Exercise directions:
Which lines of the listing hold the string "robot"? Copy those lines.

Records shown:
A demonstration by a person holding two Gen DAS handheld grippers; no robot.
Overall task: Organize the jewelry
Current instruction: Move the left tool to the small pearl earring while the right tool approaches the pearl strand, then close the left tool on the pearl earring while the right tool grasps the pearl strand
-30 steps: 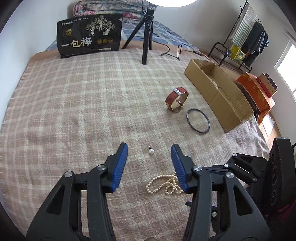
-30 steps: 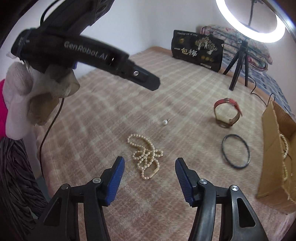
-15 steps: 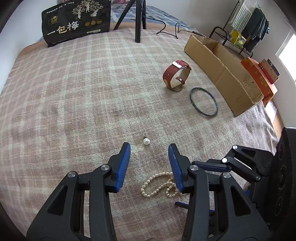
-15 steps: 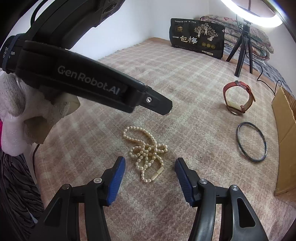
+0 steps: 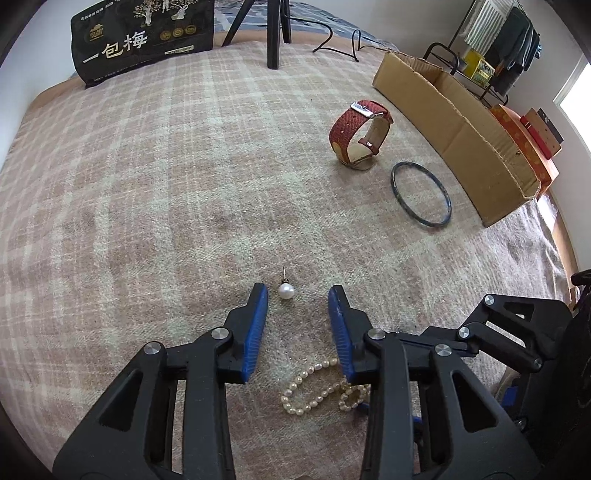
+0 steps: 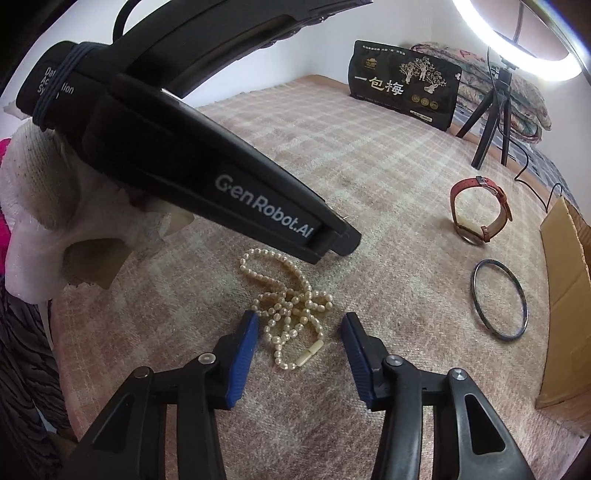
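Note:
A small pearl earring [image 5: 286, 290] lies on the checked blanket just ahead of my left gripper [image 5: 297, 291]. Its blue jaws are closing, with the pearl at their tips near the left one and untouched. A heaped pearl necklace [image 6: 288, 308] [image 5: 321, 389] lies between the tips of my right gripper [image 6: 299, 319], whose jaws are closing without pressing on the beads. The left gripper's black body [image 6: 207, 173] crosses the right wrist view above the necklace. A red watch [image 5: 360, 133] [image 6: 480, 210] and a dark bangle [image 5: 421, 197] [image 6: 498, 299] lie further off.
An open cardboard box [image 5: 454, 125] [image 6: 565, 295] lies along the blanket's right side. A black printed bag [image 5: 147, 37] and a ring-light tripod [image 5: 273, 33] stand at the far edge. A white gloved hand [image 6: 40, 229] holds the left gripper. A clothes rack [image 5: 495, 48] stands beyond the bed.
My left gripper has sunk toward the pearl earring and its jaws have narrowed. The right gripper's jaws have narrowed around the necklace; the left gripper's body has come lower across the right wrist view.

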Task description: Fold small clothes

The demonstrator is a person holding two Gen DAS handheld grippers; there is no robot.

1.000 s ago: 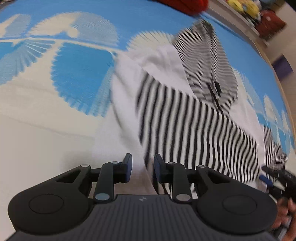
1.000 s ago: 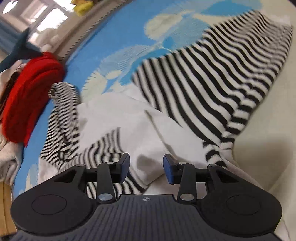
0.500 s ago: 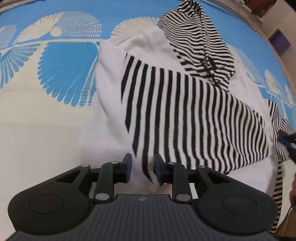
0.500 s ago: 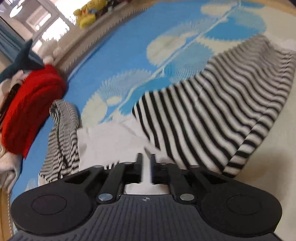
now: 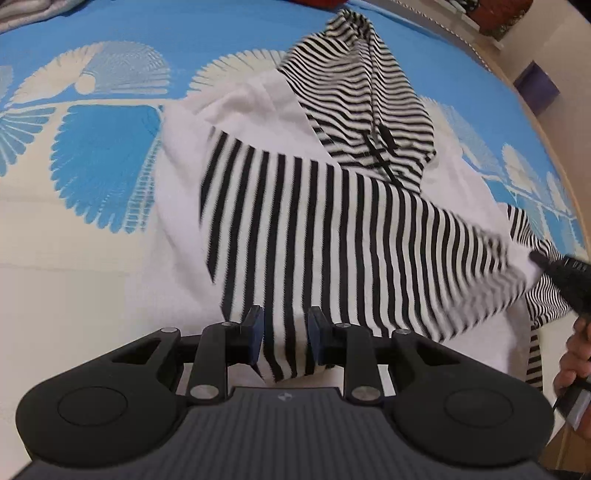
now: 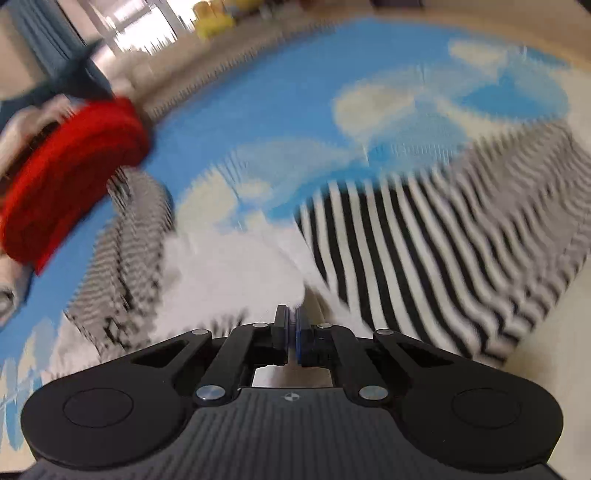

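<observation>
A white hoodie (image 5: 258,110) with black-and-white striped sleeves and hood lies on a blue patterned mat (image 5: 103,162). My left gripper (image 5: 284,332) points down at its near edge. The jaws stand a little apart with a bunched striped sleeve (image 5: 332,229) pressed between the pads. That sleeve stretches to the right, where my right gripper (image 5: 561,269) pulls on the cloth. In the blurred right wrist view, the right gripper (image 6: 291,325) has its jaws closing tight on a thin fold of white cloth (image 6: 229,266). The striped sleeve (image 6: 424,240) lies to its right.
A folded red garment (image 6: 70,177) lies on other clothes at the mat's far left edge. The striped hood (image 5: 362,92) points away from me. Yellow toys (image 6: 214,18) and a purple box (image 5: 537,86) sit beyond the mat. A hand (image 5: 576,354) holds the right gripper.
The right jaws went from open to closed on the white cloth, then lifted it. The left gripper slid over the garment, and striped cloth now sits between its pads instead of white.
</observation>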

Exercise result:
A demonstration by a person holding two Gen DAS handheld grippers; no robot.
The demonstrator is a person holding two Gen DAS handheld grippers; there is no robot.

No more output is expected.